On Wednesday, February 10, 2021 2:11:55 PM EST LC Bruzenak wrote:
On Wed, Feb 10, 2021 at 1:07 PM LC Bruzenak
<lenny(a)magitekltd.com> wrote:
> On Mon, Feb 8, 2021 at 7:44 PM Steve Grubb <sgrubb(a)redhat.com> wrote:
>> Hello,
>>
>> I have recently checked in to the audit tree 2 experimental plugins. You
>> can
>> enable them by passing --enable-experimental to configure. One of the
>> new
>> plugins is aimed at providing audit metrics to a statsd server. The idea
>> being that you can use this to relay the metrics to influxdb, prometheus
>> or
>> some other collector. Then you can use Grafana to visualize and alert.
>>
>> Currently, it supports the following metrics:
>>
>> kernel.audit.lost
>> kernel.audit.backlog
>> auditd.free_space
>> auditd.plugin_current_depth
>> auditd.plugin_max_depth
>> audit_events.total_count
>> audit_events.total_failed
>> audit_events.avc_count
>> audit_events.fanotify_count
>> audit_events.logins_failed
>> audit_events.logins_success
>> audit_events.anomaly_count
>> audit_events.response_count
>>
>> I'd be interested in hearing if this would be useful. And if these are
>> the
>> right metrics that people are interested in. Should something else be
>> measured? Should an example Grafana dashboard be included?
>>
>> Let me know what you think.
>>
>> -Steve
>
> Steve,
>
> I think this could be awesome; hoping to give it a try soon. An example
> dashboard would be very helpful if you could include that.

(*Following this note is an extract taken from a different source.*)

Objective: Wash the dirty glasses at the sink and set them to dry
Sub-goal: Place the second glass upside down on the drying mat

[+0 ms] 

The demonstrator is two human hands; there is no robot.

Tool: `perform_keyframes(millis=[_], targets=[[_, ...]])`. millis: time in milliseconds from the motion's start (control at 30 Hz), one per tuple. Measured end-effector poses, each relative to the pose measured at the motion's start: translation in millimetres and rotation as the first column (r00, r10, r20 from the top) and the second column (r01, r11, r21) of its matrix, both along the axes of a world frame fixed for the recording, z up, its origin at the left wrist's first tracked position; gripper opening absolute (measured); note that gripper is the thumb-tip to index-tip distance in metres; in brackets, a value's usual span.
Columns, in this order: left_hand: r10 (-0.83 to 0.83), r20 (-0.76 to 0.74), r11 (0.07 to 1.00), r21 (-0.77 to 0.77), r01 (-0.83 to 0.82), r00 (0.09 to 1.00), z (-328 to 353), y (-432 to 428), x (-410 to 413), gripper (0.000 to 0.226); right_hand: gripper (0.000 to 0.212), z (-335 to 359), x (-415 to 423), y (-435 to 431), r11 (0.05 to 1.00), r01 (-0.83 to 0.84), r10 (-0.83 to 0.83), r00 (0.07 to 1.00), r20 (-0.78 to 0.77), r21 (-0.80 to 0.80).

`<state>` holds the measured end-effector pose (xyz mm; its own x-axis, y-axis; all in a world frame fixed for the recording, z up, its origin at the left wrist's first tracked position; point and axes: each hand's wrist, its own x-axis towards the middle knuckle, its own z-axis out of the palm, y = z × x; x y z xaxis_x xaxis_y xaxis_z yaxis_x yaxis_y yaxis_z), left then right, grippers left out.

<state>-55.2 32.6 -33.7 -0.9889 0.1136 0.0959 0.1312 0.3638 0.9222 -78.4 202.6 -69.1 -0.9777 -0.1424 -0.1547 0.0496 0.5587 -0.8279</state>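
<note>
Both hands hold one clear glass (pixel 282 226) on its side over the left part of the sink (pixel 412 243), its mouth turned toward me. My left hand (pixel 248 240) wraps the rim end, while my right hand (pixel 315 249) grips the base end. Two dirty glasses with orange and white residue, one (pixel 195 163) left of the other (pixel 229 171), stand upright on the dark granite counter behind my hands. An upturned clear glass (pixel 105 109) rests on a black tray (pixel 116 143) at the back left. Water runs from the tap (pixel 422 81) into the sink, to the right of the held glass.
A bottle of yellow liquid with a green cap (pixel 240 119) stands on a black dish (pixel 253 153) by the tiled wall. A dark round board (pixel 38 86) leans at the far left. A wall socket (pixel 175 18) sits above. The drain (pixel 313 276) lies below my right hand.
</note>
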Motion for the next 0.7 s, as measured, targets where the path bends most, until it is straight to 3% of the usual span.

> The stats you already point out a good start.
>
> I'd also like to have a way to parse the per-machine kernel-assigned
> event IDs for missing ones. Might that need a separate plugin for that or
> could something be done within this setup?
This is not tracking event IDs. I don't think that fits with performance
metrics. To do this, you'd need to keep track of all events coming in and
some way of determining what's missing. Which means keeping event state
around until some timeout just in case a straggler comes through late.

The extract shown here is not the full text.